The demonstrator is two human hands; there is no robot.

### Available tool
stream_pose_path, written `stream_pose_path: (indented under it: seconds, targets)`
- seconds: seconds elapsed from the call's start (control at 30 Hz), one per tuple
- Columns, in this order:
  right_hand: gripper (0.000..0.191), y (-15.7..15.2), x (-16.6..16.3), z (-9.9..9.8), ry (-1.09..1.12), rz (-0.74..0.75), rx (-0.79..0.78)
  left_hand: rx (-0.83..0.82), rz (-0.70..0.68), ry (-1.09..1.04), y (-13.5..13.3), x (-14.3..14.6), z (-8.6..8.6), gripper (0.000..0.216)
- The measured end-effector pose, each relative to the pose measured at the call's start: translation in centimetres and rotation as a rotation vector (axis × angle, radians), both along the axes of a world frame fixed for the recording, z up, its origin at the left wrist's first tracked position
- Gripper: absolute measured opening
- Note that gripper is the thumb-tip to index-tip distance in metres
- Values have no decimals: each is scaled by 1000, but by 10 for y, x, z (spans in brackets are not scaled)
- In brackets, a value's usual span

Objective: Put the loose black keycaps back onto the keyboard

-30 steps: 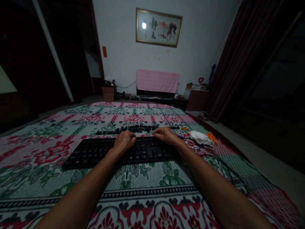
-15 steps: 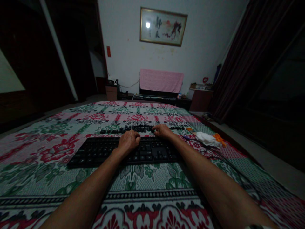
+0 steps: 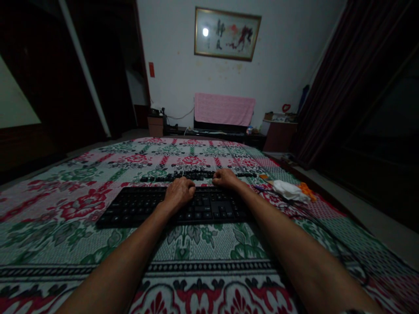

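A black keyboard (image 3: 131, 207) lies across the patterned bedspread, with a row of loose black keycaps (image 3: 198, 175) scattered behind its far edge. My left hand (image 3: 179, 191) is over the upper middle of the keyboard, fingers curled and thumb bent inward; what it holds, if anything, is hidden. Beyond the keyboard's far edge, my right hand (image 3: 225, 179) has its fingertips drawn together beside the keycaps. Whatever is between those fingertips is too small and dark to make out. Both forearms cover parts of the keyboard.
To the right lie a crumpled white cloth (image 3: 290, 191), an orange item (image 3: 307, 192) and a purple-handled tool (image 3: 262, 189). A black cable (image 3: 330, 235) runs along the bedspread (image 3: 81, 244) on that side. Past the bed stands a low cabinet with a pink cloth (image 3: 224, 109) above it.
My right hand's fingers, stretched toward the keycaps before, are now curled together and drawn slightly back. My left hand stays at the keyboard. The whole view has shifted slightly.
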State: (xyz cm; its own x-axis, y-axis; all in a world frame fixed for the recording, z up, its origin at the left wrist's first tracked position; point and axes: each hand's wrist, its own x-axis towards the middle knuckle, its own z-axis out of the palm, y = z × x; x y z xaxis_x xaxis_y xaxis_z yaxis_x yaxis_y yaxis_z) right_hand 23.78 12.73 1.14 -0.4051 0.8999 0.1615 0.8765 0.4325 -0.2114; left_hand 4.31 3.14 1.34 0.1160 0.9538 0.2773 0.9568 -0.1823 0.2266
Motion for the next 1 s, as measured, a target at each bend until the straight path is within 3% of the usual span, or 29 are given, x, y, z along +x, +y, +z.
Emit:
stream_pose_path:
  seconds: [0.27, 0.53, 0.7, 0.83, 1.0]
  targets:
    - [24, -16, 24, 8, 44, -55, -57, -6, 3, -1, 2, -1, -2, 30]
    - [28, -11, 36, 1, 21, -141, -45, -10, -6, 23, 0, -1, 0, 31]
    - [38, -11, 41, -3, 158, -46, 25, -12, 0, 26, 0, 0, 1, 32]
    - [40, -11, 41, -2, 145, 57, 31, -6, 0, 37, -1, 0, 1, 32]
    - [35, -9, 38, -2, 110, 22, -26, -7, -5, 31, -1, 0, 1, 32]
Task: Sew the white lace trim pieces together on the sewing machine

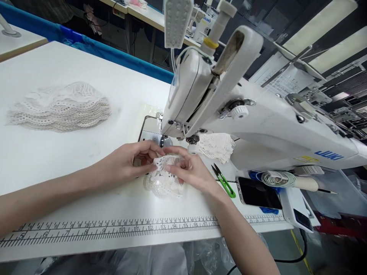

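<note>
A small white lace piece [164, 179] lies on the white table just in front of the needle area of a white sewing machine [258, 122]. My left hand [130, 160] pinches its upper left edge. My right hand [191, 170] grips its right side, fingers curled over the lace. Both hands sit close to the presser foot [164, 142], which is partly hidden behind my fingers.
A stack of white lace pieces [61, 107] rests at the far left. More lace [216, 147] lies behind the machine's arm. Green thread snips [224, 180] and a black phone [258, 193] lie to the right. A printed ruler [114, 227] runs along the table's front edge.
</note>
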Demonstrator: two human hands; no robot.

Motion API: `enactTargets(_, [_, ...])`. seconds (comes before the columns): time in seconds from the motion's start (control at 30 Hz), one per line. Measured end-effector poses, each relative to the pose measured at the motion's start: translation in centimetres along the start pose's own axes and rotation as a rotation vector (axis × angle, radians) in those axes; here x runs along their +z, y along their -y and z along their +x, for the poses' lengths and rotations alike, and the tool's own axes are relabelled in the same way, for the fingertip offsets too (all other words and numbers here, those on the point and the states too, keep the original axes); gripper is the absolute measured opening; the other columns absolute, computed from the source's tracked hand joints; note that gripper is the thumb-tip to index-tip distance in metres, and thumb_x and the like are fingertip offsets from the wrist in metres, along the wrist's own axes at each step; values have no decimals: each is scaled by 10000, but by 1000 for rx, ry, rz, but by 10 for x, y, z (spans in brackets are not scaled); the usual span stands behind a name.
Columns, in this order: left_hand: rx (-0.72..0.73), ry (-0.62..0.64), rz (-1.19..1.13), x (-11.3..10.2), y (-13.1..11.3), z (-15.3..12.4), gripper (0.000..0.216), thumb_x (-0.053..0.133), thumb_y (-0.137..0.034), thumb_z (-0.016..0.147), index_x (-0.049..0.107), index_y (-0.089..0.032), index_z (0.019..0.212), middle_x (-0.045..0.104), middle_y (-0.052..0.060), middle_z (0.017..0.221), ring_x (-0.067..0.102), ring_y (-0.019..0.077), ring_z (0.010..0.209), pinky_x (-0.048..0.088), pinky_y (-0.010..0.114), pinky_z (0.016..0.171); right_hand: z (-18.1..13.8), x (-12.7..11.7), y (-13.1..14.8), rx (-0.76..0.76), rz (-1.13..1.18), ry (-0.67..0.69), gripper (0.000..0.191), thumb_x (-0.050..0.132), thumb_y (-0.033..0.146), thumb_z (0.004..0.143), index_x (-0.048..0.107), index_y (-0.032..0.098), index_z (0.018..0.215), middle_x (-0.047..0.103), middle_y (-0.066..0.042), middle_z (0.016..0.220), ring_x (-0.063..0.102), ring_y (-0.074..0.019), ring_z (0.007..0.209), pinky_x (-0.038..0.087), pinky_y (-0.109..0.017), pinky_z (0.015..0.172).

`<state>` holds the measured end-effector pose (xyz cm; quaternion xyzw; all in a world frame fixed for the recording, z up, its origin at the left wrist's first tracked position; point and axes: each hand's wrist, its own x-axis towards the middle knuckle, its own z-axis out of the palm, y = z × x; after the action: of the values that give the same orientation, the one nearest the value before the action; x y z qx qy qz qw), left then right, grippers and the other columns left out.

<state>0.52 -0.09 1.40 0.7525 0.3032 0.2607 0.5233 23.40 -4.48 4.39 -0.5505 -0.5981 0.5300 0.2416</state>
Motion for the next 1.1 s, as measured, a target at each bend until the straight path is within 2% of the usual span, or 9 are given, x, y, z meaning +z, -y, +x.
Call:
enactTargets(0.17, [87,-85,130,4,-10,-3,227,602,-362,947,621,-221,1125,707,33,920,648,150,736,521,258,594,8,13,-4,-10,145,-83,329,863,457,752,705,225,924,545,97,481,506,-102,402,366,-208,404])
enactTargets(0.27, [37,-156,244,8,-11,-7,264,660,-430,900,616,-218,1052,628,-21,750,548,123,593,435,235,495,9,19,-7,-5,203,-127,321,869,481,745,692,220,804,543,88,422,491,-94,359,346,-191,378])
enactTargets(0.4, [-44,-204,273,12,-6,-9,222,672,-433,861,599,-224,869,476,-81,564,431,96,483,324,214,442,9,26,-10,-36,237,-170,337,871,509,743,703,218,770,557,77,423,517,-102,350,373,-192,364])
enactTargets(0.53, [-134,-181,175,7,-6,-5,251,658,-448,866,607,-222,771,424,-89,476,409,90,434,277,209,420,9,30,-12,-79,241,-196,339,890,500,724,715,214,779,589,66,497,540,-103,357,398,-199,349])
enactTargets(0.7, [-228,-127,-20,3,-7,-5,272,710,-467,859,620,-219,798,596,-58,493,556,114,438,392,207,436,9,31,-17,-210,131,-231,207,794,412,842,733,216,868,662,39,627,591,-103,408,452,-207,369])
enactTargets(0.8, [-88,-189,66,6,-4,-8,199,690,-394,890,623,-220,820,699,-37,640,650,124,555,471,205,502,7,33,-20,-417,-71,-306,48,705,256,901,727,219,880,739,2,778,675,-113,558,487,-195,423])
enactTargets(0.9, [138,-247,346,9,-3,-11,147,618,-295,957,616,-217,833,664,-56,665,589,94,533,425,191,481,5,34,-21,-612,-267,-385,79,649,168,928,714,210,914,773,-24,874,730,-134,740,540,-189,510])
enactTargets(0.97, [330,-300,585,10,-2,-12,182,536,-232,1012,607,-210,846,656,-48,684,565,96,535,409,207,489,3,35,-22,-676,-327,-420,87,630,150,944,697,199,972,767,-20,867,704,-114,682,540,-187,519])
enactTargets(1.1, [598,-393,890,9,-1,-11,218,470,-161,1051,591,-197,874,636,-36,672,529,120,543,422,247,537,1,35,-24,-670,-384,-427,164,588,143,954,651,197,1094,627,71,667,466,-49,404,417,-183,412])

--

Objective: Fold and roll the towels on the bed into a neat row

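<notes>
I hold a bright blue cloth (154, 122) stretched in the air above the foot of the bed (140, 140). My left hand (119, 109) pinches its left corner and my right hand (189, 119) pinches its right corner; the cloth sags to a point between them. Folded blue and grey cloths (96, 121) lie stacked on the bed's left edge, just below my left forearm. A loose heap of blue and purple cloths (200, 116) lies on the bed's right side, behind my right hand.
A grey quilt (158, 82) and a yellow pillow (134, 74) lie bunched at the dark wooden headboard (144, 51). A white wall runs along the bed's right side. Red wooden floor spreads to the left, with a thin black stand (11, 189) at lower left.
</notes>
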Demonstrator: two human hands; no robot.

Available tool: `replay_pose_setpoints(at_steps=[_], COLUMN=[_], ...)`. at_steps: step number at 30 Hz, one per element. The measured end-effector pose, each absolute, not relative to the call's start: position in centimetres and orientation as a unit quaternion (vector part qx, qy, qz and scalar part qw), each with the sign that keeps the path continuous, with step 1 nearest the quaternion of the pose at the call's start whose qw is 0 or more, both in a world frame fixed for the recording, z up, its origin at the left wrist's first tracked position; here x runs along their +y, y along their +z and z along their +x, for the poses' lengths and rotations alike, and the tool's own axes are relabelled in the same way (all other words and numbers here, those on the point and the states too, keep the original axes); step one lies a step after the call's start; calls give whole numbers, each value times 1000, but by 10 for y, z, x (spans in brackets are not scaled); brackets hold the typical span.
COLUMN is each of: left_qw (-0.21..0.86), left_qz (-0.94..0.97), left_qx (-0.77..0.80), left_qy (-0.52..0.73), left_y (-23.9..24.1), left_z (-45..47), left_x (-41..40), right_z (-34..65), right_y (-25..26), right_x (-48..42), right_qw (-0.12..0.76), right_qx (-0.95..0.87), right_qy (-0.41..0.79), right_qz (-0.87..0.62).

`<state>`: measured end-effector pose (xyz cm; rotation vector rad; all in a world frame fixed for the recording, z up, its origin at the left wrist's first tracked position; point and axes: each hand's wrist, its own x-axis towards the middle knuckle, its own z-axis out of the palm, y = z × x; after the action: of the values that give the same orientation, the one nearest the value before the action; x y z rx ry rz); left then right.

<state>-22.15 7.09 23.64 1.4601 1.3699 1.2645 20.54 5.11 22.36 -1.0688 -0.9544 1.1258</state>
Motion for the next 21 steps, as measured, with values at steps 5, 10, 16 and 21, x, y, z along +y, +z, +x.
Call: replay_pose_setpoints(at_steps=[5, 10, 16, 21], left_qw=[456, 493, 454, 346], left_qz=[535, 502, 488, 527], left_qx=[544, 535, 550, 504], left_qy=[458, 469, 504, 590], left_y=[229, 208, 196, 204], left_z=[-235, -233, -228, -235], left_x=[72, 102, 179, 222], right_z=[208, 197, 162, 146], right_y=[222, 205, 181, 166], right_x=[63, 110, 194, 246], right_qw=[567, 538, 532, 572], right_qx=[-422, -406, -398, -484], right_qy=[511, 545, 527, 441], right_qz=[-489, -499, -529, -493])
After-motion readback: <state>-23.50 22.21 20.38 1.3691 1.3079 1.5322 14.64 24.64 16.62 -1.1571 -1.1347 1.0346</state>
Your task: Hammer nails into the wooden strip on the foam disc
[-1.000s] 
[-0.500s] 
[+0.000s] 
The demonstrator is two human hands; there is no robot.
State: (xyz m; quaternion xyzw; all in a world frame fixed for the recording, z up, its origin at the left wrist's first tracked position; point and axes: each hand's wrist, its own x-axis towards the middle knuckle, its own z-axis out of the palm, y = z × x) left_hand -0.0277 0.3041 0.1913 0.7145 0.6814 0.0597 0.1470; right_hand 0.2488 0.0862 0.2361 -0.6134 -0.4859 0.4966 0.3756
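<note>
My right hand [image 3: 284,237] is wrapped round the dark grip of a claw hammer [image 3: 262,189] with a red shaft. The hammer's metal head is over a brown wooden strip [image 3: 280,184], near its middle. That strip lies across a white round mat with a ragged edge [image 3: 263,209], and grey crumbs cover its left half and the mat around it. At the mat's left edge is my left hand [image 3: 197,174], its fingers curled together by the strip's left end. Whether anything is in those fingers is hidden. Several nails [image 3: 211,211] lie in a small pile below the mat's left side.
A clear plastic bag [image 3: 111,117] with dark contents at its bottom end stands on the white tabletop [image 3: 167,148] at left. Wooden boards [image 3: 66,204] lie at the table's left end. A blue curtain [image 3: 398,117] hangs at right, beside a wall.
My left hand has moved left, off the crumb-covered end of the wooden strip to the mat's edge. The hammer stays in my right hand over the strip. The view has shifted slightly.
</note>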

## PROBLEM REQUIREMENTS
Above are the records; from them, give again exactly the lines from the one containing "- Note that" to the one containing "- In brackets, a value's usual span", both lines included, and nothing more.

## COMPLETED TASK
- Note that gripper is the thumb-tip to index-tip distance in metres
- Values have no decimals: each is scaled by 1000, but by 10 for y, x, z (spans in brackets are not scaled)
- In brackets, a value's usual span

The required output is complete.